Supreme Courts rules that children’s mindset must be considered in international custody battles

Cafcass hails judgement as a "positive step" towards creating a truly child-centred family court system

UK courts must consider the mindset of the children in custody cases where there is a parental dispute about the country the children should live in, the Supreme Court has ruled.

The decision follows a case where the British father and Spanish mother of four children aged four to 13 disagreed on whether their children should live in England or Spain.

After the end of the parents’ relationship in early 2012, the children moved to Spain with their mother for five months but after a holiday in England that Christmas they did not return to Spain.

The High Court ordered the children to be returned to Spain pursuant to the Hague Convention on the Civil Aspects of International Child Abduction 1980.

The Court of Appeal then reversed the decision in relation to the eldest child, but in recognition that this could mean returning three of the four children to Spain ordered the High Court to consider that issue.

Before the case could be heard again at the High Court, the father and eldest child went to the Supreme Court arguing that the children had not acquired ‘habitual residence’ in Spain as they had only lived there for five months.

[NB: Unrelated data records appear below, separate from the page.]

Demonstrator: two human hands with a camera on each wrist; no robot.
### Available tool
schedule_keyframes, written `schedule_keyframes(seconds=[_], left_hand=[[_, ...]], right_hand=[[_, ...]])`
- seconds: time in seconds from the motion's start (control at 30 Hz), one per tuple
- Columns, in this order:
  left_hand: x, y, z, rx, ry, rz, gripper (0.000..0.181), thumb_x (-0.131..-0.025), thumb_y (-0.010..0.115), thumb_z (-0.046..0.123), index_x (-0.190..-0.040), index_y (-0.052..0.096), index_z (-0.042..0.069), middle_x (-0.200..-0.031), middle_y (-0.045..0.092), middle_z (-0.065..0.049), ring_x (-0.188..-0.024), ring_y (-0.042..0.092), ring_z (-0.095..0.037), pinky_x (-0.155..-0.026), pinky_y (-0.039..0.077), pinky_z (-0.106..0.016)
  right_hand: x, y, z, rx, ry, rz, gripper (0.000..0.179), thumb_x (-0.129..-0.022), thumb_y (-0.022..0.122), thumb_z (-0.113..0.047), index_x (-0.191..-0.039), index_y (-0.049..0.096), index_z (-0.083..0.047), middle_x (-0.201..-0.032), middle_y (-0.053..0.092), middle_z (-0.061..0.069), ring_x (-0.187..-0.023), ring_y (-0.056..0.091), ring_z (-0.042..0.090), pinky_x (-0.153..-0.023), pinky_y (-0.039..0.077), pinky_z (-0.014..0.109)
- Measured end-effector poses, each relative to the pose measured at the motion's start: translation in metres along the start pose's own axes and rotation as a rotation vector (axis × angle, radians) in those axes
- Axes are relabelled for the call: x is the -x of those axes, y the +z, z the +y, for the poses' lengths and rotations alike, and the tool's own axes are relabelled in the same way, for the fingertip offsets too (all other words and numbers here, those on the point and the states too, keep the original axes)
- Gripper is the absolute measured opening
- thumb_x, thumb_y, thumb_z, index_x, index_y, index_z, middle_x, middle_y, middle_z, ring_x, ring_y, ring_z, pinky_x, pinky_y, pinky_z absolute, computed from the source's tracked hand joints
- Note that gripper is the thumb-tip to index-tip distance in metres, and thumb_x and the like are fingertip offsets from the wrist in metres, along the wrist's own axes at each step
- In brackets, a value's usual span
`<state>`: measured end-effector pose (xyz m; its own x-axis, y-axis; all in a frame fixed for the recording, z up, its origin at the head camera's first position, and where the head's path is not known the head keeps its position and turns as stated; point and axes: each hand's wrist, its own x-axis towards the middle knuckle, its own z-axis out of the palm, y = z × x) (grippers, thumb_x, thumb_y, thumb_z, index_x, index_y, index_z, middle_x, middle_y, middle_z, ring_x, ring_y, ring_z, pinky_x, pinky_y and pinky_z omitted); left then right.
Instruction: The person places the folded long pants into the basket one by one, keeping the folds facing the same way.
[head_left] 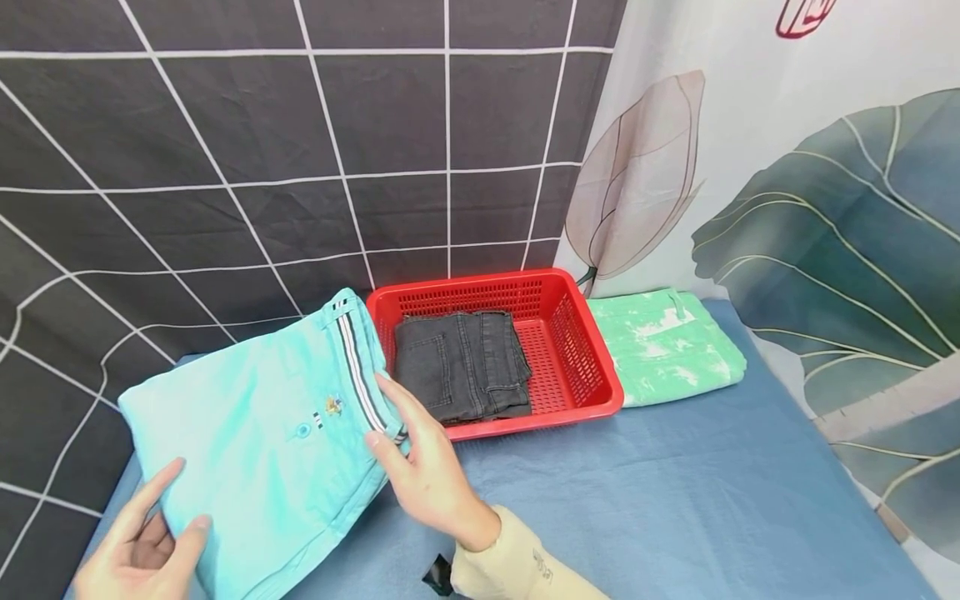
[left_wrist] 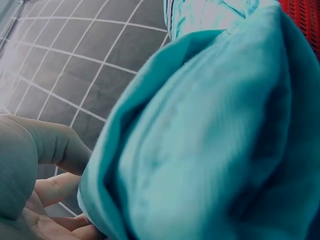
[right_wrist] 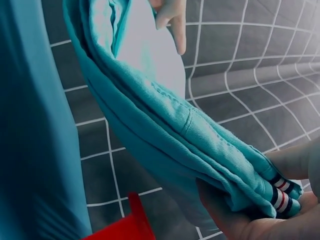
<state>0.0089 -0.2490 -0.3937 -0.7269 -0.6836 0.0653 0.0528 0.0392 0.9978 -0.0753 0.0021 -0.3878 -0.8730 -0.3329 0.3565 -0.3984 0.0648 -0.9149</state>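
Note:
Folded turquoise trousers (head_left: 247, 425) with a striped waistband are held up off the blue surface by both hands, left of the red basket. My right hand (head_left: 431, 471) grips the waistband end; in the right wrist view, thumb and fingers lie on either side of the folded layers (right_wrist: 200, 130). At the opposite edge my left hand (head_left: 146, 542) pinches the cloth between thumb and fingers. In the left wrist view the bunched turquoise fabric (left_wrist: 190, 135) hides the fingertips. Folded dark grey jeans (head_left: 461, 367) lie in the left part of the red basket (head_left: 592, 358).
A folded green-and-white garment (head_left: 663, 346) lies right of the basket. Under everything is a blue cloth surface (head_left: 675, 500). Behind it hang a dark gridded curtain (head_left: 390, 108) and a leaf-patterned curtain (head_left: 750, 125). A small black object (head_left: 438, 575) shows by the right sleeve.

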Motion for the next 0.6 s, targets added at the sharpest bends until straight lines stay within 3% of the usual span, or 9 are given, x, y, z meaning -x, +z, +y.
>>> schedule_keyframes(seconds=[0.13,0.27,0.37,0.6], left_hand=[[0.001,0.004,-0.001,0.058,0.056,-0.050,0.059,-0.074,0.058,-0.031,-0.129,0.062,-0.011,-0.103,0.074,0.002,-0.091,0.071,-0.006,-0.070,0.054,-0.012],[0.003,0.010,0.002,0.070,0.069,-0.078,0.058,-0.076,0.058,-0.030,-0.130,0.061,-0.010,-0.109,0.073,0.001,-0.095,0.071,-0.008,-0.072,0.054,-0.013],[0.004,0.015,0.006,0.043,0.046,-0.073,0.057,-0.077,0.059,-0.029,-0.130,0.063,-0.008,-0.110,0.072,0.002,-0.096,0.070,-0.007,-0.074,0.053,-0.012],[0.004,0.021,0.014,-0.113,-0.026,-0.051,0.057,-0.080,0.066,-0.021,-0.130,0.068,0.006,-0.117,0.069,0.006,-0.099,0.066,0.003,-0.077,0.050,-0.008]], right_hand=[[0.000,-0.003,0.000,0.008,0.008,0.010,0.055,-0.102,0.056,-0.017,-0.154,0.039,-0.011,-0.158,0.039,0.002,-0.146,0.033,0.017,-0.118,0.028,0.039],[0.000,-0.007,0.000,0.005,0.027,0.010,0.055,-0.103,0.055,-0.017,-0.155,0.039,-0.012,-0.158,0.039,0.001,-0.146,0.032,0.017,-0.118,0.029,0.040],[0.000,-0.009,0.000,-0.007,0.031,0.010,0.055,-0.103,0.055,-0.017,-0.155,0.037,-0.012,-0.158,0.038,0.001,-0.147,0.031,0.016,-0.118,0.028,0.041],[-0.002,-0.016,0.000,-0.016,0.042,0.020,0.056,-0.104,0.056,-0.017,-0.156,0.036,-0.013,-0.159,0.037,-0.002,-0.147,0.029,0.013,-0.118,0.028,0.040]])
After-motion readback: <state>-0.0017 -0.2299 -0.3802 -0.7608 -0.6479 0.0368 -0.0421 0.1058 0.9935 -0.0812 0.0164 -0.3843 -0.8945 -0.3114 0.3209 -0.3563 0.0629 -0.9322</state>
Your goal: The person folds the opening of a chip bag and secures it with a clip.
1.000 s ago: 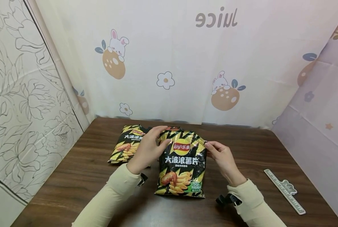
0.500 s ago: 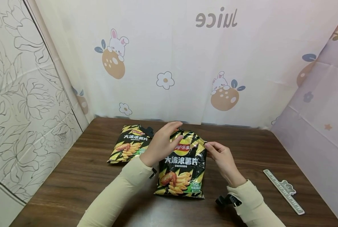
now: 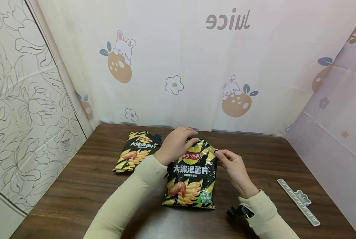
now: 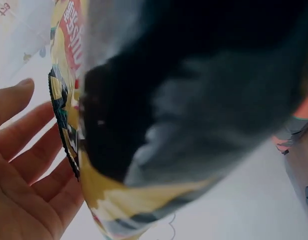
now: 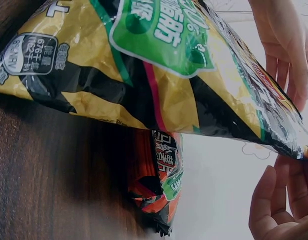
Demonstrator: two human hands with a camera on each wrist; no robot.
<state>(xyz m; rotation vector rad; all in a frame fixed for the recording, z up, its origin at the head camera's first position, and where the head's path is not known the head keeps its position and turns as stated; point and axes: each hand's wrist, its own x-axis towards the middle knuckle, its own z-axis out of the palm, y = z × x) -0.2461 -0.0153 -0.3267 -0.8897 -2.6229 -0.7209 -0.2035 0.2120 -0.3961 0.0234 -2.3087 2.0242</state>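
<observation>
A black and yellow Lay's chip bag (image 3: 188,189) stands upright in the middle of the brown table. My right hand (image 3: 234,171) pinches its top right corner between thumb and fingers. Near the top left of the bag, my left hand (image 3: 178,142) reaches over with spread, relaxed fingers. In the left wrist view that left hand (image 4: 31,185) lies beside the bag's crimped edge, thumb raised, not gripping it. The right wrist view shows the chip bag (image 5: 158,95) from low down, its corner at the right hand's fingertips.
Left of the held bag lies a second black and yellow chip bag (image 3: 134,156) with a black clip (image 3: 156,138) at its top. A red and black chip bag (image 5: 168,190) stands behind. At the right of the table (image 3: 270,156) lies a pale sealing clip (image 3: 298,200).
My left hand has moved right across the top of the bag, uncovering the second bag at the left. The right hand and the bag have stayed nearly still.
</observation>
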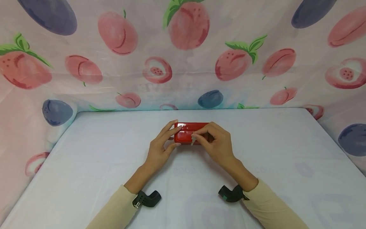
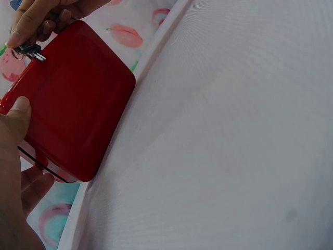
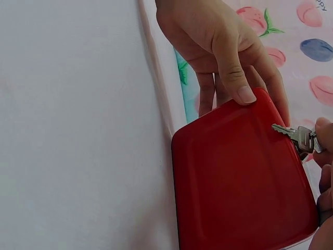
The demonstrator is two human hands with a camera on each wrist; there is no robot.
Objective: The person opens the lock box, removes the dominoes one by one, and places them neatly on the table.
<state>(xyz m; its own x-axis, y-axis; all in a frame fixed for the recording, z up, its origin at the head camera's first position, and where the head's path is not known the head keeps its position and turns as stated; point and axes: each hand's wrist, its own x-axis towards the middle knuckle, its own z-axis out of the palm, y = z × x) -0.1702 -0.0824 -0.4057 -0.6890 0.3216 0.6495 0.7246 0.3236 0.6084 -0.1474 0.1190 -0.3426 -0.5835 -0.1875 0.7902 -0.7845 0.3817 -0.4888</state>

In its decision the Supreme Court said that the ‘degree of integration’ expressed by a child should be a consideration when UK courts assess whether habitual residence has been acquired.

The judgment brings English courts into line with European courts.

Lady Hale, deputy president of the Supreme Court, said: “This approach accords with our increasing recognition of children as people with a part to play in their own lives, rather than as passive recipients of their parents’ decisions.”

Cafcass, which represented three of the children in the case, welcomed the decision.

“It is pleasing to see that more consideration is given to the mindset of the child when making decisions on habitual residence – particularly in international cases,” said Melanie Carew, head of Cafcass legal.

“The determining of habitual residence is a complex legal concept but one that is becoming increasingly relevant in the work of family courts as families move across borders.

“Evidencing a child’s state of mind may prove difficult, particularly in younger children, but the fact that its importance is being recognised through this judgment is a positive step forward in delivering a system that truly has the child’s wants and needs as its focus.”